Cancer and Aids are still considered as the two major medical catastrophe where brilliant minds fail to unearth the cure. Several studies and researches have linked cancer and aids in the immune system—and the concept of immunosurveillance, which scientists believed that will unlock the extensive search for cure.

In the study of Vesely et al (2011), cancer immunosurveillance is defined as the process of the immune system to identify and destroy the emerging tumor cells—which plays a vital role in the defense against cancer. It was proven that innate and adaptive immune cell types with effector molecules can be an extrinsic tumor-suppressor. The mechanism called immunoediting is where the dual host-protective and the tumor-promoting actions of immunity functions together. However, the immune system can also promote tumor development.

In another study about the interactions of the immune system and malignant tumor has explained the mechanisms of tumor-mediated regulation of immunity. Block & Markovic (2009) demarcated that immune system works either to prevent or contain tumor growth.

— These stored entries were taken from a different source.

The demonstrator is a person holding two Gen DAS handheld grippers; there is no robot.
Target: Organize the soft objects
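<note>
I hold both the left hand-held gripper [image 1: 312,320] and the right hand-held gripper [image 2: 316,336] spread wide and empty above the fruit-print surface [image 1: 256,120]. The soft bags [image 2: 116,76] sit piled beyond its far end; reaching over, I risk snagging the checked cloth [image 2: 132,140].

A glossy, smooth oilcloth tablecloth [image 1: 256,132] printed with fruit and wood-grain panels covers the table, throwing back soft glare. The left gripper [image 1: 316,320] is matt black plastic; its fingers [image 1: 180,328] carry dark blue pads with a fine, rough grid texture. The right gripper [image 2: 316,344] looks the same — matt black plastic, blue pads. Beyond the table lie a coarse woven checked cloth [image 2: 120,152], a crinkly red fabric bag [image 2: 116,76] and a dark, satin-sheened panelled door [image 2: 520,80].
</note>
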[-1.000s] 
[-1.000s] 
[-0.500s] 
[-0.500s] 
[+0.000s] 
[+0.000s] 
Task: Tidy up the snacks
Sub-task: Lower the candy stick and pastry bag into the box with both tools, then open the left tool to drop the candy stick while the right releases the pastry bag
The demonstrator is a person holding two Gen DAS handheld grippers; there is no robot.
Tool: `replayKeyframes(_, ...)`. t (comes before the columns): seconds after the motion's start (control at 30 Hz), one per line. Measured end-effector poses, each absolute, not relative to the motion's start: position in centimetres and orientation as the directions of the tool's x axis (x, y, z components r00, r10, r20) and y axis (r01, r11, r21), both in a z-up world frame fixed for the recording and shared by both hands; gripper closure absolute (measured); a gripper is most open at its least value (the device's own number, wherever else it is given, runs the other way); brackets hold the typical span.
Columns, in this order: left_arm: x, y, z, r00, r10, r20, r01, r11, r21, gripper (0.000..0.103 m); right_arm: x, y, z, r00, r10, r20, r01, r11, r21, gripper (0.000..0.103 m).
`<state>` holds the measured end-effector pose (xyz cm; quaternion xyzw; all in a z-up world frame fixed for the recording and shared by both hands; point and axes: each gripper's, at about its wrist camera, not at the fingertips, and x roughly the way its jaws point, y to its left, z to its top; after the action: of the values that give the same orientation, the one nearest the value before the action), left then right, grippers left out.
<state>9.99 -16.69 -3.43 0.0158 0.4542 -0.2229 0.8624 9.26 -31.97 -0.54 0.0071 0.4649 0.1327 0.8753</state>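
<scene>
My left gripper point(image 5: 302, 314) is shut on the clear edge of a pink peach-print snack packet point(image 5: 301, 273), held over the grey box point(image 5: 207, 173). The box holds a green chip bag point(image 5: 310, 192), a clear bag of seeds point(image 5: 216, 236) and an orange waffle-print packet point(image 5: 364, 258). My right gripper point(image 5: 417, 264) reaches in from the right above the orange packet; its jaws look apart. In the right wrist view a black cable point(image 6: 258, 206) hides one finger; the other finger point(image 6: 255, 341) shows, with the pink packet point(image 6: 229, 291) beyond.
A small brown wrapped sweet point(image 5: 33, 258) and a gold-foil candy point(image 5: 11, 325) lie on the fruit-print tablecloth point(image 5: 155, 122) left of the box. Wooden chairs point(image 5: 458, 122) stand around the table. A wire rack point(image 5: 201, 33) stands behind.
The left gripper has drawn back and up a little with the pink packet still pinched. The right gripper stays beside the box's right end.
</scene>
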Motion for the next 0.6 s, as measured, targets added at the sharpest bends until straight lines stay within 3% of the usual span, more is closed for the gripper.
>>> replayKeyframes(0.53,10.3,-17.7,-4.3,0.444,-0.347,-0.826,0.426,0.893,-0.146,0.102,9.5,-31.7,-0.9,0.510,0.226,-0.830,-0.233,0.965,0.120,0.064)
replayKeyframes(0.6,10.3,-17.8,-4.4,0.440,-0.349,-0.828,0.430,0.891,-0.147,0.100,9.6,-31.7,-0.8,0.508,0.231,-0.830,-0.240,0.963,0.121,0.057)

The study concluded that people with immune deficiency are high risk for the development of cancer since cellular aberrations are more aggressive in the tumor-targeted inflammation. Cancer cells commonly produce cell surface molecules called cytokines and growth factors that disrupt normal immunity to support their progression.

The destructive cycles that are started within cells, due to failure to appropriately engage and/or disengage either arm of the immune system, can result in the following: excessive tissue remodeling, loss of tissue architecture due to tissue destruction, and alterations in protein and DNA caused by oxidative stress that increases the risk of cancer development (De Visser et al., 2006).

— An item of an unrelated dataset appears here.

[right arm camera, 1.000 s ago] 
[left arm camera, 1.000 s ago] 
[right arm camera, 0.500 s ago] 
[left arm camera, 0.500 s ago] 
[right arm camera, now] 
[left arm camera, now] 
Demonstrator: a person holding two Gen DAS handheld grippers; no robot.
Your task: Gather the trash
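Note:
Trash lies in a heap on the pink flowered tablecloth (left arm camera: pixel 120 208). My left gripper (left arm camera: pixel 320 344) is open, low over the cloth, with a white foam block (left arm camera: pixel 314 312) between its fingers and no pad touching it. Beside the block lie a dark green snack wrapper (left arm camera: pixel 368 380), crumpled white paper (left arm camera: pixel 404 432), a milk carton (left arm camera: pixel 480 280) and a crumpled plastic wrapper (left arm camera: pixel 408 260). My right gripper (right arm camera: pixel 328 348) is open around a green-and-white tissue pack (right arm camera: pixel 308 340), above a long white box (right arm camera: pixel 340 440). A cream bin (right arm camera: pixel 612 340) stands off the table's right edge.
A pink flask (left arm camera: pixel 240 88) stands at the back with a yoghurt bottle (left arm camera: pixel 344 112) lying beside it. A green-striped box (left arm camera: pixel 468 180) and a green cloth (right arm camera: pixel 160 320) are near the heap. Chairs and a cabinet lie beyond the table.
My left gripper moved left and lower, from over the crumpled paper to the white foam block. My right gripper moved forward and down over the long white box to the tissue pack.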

In the study of Carbone (2003), it was found that the diffuse proliferation of neoplastic cells contains a scant cytoplasm and round uniform nuclei with two to five small but distinct nucleoli—a starry-sky pattern due to the presence of many stainable macrophages containing abundant clear cytoplasm (generally macrophages contain cellular debris from necrotic neoplastic cells).

Moreover, if cancer cells promote abnormal cellular growth for its progression by affecting the normal immunity mechanism, AIDS causes apoptosis that totally disrupts immunesurveillance system.

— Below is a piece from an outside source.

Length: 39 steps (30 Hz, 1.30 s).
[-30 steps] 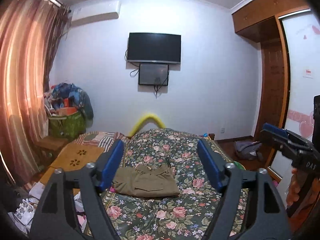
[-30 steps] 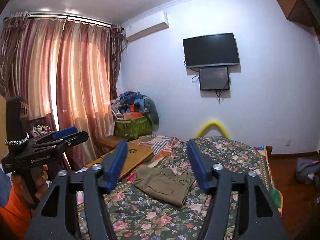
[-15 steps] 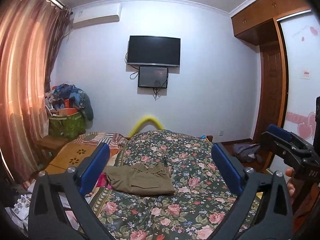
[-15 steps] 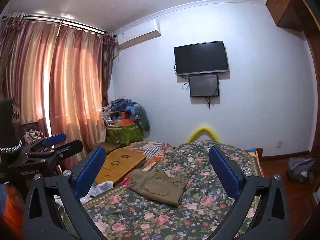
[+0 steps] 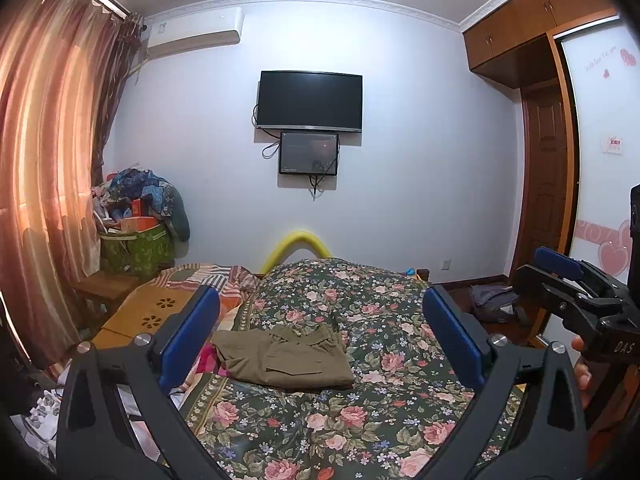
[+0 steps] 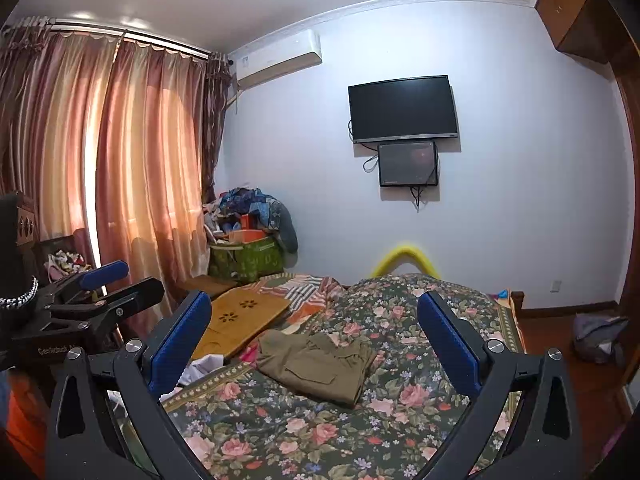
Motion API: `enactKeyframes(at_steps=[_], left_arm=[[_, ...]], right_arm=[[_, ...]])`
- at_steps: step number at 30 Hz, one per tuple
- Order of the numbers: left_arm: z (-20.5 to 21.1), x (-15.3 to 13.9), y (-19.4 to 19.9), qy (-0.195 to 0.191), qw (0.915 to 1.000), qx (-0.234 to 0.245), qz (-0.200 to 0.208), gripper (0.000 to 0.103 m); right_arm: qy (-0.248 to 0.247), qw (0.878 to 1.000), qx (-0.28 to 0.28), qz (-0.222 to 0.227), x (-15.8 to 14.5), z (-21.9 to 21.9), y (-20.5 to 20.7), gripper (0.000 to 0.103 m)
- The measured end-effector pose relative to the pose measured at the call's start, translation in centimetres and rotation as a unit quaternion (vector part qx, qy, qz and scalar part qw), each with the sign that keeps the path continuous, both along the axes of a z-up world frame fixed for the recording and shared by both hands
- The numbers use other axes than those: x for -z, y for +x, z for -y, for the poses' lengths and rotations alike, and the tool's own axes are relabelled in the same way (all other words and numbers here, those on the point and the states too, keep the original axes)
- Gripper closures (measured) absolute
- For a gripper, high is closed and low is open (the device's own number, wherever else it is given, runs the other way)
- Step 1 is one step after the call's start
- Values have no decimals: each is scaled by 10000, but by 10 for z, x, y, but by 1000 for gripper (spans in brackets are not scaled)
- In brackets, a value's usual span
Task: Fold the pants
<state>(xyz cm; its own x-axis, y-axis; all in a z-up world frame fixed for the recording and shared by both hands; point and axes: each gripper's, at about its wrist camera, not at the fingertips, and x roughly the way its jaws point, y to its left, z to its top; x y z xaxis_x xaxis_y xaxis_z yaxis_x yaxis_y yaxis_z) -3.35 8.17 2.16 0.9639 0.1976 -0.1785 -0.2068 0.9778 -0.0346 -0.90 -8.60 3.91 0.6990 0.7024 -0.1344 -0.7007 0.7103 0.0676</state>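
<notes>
I held both tongs, left gripper (image 5: 320, 332) and right gripper (image 6: 314, 330), wide apart and empty above folded olive-khaki cotton pants (image 5: 284, 356) on floral bedspread (image 5: 380, 400).

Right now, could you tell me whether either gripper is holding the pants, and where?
Nothing is held: the left gripper and right gripper are open, and the pants lie on the bed.

The flowered bedspread (image 5: 400, 364) lies bare in front of and to the right of the folded pants (image 5: 286, 360), leaving open room there. On their left a wooden board (image 6: 240, 318) and crumpled cloth (image 6: 200, 366) crowd the bed's edge.
</notes>
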Motion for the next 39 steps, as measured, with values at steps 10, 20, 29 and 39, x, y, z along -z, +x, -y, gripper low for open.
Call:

Apoptosis, or the programmed death of a cell, is very important in regulating the number of cells in an organ or tissue. In the presence of AIDS, the apoptotic process is completely disrupted wherein death cell caused by an imposed injury due to a virus causing destruction of the plasma membrane. When the cell swells, it releases cytoplasmic materials inducing an inflammatory response. The case is worsened by the immunosuppressant AIDS virus that disrupts the phagocytic action of apoptosis (Vander et al., 2001).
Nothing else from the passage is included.